Some have responded to this analysis by claiming that the new jobs being created were of lower quality, with lower wages, than those being lost, often citing job growth in hospitality. However, the average service sector wage was only 4% below the average manufacturing wage back in 2001; and today, that gap is only 1%. This is because since 2001 service sector wages are up 21%, whereas manufacturing wages are up 17%. And construction sector wages – a common destination for displaced manufacturing workers – are about 20% higher than the average manufacturing wage. This is why total U.S. income and spending have been strong, despite the woes of manufacturers.
It must also be recognized that this restructuring of the U.S. economy did not begin in 2001. There has been a gradual but steady shift away from manufacturing and into other sectors for the past 50 years. Back in 1955, 31% of all U.S. jobs (15.5 million workers) were in manufacturing. Today, that figure is only 10.3%, or about 14 million workers. Meanwhile, the number of construction workers has risen by a factor of 2.7, and service sector workers by a factor of 3.6, in the past 50 years.
International trade is playing a key role in this story. The productivity and wages of American manufacturing workers have increased enormously over the past 50 years. Much of this has come by using international trade to make companies more efficient, offshoring low-productivity tasks and raising the capital intensity of production in the U.S. Two-way trade is more than four times as important to the U.S. economy today as it was in 1955. Lower-cost manufactured imports boost spending power in the U.S., which leads to the creation of jobs in other sectors of the economy.





The NAIRU (avoiding the discussion on the notion itself) is mostly determined by the structural shifts in the economy, I think. Compared with the mismatch of skills to jobs, other issues (information, etc.) might be minor (fiscal treatment could be an exception).
It seems to me that jobs are clustered... high elasticity of substitution within cluster, very low outside of it.
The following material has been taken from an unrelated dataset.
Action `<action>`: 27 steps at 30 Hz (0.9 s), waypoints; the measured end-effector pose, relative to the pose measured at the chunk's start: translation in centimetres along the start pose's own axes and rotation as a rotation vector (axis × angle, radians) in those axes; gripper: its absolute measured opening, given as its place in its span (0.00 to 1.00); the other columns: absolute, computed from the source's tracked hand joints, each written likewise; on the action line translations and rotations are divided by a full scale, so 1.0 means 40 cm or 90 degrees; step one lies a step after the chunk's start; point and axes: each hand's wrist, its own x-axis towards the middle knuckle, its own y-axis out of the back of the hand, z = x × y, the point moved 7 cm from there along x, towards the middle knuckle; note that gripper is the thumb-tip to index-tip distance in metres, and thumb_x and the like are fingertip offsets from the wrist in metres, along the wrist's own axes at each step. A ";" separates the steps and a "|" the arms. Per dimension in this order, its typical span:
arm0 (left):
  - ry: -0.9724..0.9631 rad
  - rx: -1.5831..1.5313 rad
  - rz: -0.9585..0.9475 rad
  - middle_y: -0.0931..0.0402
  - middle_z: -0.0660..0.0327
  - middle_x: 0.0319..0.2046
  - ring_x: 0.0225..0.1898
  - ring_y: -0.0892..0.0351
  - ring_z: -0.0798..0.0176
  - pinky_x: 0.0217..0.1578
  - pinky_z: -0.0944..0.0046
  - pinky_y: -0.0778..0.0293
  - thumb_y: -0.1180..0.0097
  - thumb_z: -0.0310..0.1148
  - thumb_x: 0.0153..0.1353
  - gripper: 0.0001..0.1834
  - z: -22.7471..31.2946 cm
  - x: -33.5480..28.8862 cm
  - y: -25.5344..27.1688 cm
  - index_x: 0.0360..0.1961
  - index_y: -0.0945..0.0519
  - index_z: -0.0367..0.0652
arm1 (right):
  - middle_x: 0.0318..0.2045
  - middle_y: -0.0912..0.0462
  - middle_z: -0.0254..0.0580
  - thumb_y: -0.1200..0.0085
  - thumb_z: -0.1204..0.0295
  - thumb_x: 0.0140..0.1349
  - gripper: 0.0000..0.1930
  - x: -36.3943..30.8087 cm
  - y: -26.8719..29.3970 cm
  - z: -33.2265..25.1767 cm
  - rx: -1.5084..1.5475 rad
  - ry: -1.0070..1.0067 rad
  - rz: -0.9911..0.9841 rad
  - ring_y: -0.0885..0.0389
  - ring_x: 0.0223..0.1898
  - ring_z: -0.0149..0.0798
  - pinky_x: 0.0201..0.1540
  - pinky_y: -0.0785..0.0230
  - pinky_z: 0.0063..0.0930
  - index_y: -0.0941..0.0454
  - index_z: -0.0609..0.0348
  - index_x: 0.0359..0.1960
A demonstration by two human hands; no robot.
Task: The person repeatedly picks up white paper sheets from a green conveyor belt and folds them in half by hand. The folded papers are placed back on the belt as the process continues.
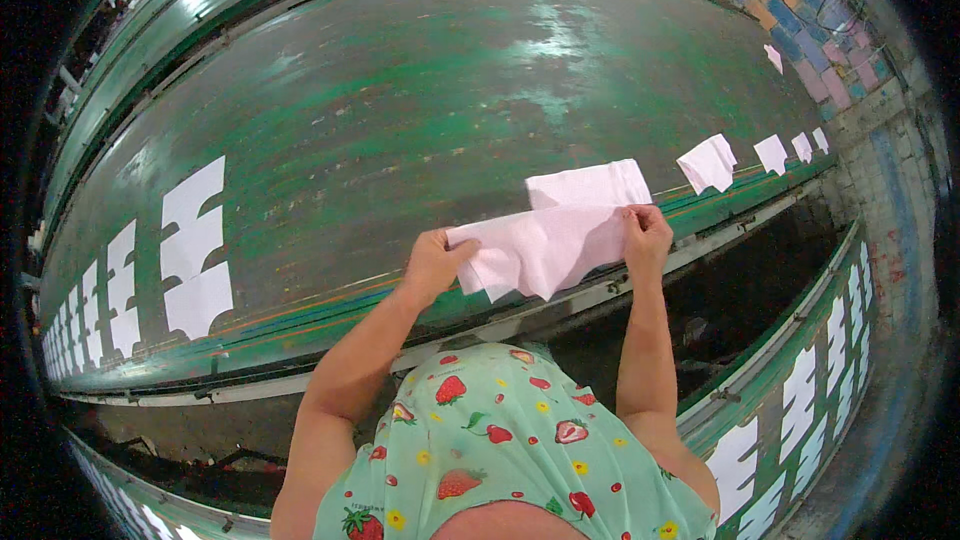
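Note:
A pale pink cut fabric piece (545, 250) hangs stretched between my two hands above the near edge of the long green table (400, 110). My left hand (437, 265) pinches its left corner, thumb on top. At the right end, my right hand (647, 237) grips the upper corner with closed fingers. The lower edge of the piece droops in uneven points toward the table rim. Just behind it a second pale pink fabric piece (590, 183) lies on the table, partly covered by the one I hold.
Along the near edge to the right lie smaller stacks or pieces of fabric (708, 164). White cut pieces (198, 250) are laid in a row at the left. A metal rail (560, 312) edges the table. Behind me stands another green table with white pieces (735, 465). Coloured bricks (800, 20) cover the far right.

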 end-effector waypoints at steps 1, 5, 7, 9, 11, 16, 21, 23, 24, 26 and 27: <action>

If the trends in these trade growth rates continue, the growth of exports from the U.S. to China may begin outpacing China's exports to the U.S. as early as this summer and the so-called "trade deficit" will begin closing.
How much would you want to bet that you'll never see this change reported anywhere? And since I strongly suspect it may not ever be reported, what do you suppose the Chinese are importing from the U.S.?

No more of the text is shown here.